Zach's grandma said it best when she told us, "You have a beautiful family. Kinda loud, but a beautiful family." How right she was! And we sure love our loud, crazy, fun, active, silly, loving, chaotic, beautiful family.
Why is it that you can't wait for your children to start saying "Mama", but then they start saying it ALL THE TIME and then there are days that all you want is for them to stop saying it, just for a few minutes?
I am so thankful for my girls. I am so thankful that they have the ability to speak. I am so thankful to be their Mama. But I am also thankful for those rare moments of peace and quiet in my day.
Staley has been cracking me up lately with the things that she says.
The other night at bedtime, Staley asked if she could read two long books before bed including one that had chapters. When I told her "sure", she asked if we could read all the chapters in her chapter book. I said, "Why not?" Ecstatically, Staley exclaimed, "Mommy is out of control!"
When putting on her shoes the other morning, Staley said, "I can't wear my Dora shoes. They are crazy tight."
The other day, I bought a new purse. This morning we had this conversation:
Staley: "I really like your new purse, Mommy."
Staley: "Was it on sale?"
Me: "Yes. It was on a good sale AND I had a coupon."
Staley: "So it was on double sale. Good thinking, Mommy."
Staley and Zach had this conversation the other day:
Staley: "Daddy, what are you going to be for the costume ball?" (Yes, she's still talking about the costume ball.)
Zach: "Maybe I'll be a pirate."
Staley: "Ummm, no. I'll give you some choices. You could be a Bear's fan, a bear, a pirate, a dragon, or a wizard."

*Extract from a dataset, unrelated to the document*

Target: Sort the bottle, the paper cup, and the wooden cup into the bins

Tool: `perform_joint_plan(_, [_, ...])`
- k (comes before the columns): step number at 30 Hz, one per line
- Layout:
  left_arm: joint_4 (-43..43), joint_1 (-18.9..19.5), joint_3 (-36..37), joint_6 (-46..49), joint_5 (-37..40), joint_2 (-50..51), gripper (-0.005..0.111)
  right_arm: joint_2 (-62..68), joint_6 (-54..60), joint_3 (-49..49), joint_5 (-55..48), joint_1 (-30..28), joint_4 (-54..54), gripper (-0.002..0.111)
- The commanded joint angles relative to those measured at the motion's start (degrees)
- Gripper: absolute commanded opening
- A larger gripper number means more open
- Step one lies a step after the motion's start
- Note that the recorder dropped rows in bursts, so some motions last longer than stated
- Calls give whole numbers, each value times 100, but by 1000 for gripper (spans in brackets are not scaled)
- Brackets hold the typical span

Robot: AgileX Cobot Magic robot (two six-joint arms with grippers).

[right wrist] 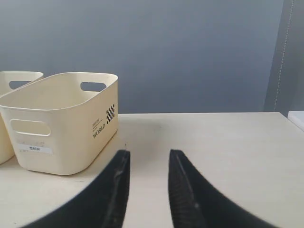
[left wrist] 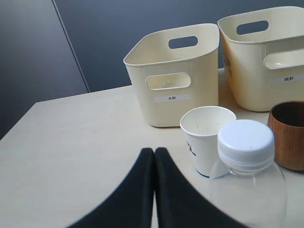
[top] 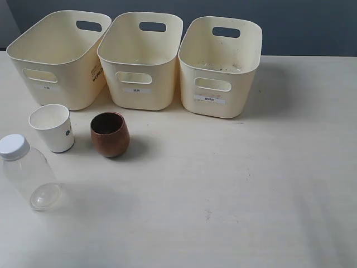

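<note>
Bottle (left wrist: 247, 183) hides paper cup (left wrist: 205, 137) partly.

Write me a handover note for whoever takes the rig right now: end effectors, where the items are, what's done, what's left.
Left end effector: shut, holding nothing, low over the table just short of the bottle.
Right end effector: open, empty, near the right-hand bin.
Bottle, paper cup and wooden cup: all upright on the table in front of the bins, at the left side of the exterior view.
Three bins in a row at the back; no task item in any of them.
Done: nothing sorted.
Left: all three items into bins. The labels are too small to read here.
</note>
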State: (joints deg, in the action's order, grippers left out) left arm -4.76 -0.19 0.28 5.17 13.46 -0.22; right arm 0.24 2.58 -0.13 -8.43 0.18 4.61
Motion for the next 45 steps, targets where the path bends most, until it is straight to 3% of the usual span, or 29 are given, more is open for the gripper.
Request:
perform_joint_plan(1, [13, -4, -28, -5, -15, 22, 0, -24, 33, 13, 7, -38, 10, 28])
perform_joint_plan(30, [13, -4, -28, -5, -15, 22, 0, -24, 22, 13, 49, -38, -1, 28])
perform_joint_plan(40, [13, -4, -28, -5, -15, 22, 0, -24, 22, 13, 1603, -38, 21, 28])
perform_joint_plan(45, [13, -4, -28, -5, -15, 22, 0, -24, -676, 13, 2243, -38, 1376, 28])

Zach: "Okay, then I'll be a dragon."
Staley: "Hmmmm....I think a wizard would be better."
And yesterday we went swimming as a family at the State Farm pool. Staley was going down the little water slide all by herself, not even needing me to catch her at the bottom. I said, "Staley, when did you get so grown up?" And she responded, "Oh, about 5 minutes ago."
Sometimes it really does feel like that.
My little girl who's growing up way too fast
And not to leave her out, Adelie has been saying more things lately too. Not exceptionally funny or clever things, but words like 'Cinderella, Ariel, Aurora, Anna, Elsa (noticing a theme??), Uma, Grammie, Grandpa, Lila, elephant, fruit. And when all else fails, she still has "Da!"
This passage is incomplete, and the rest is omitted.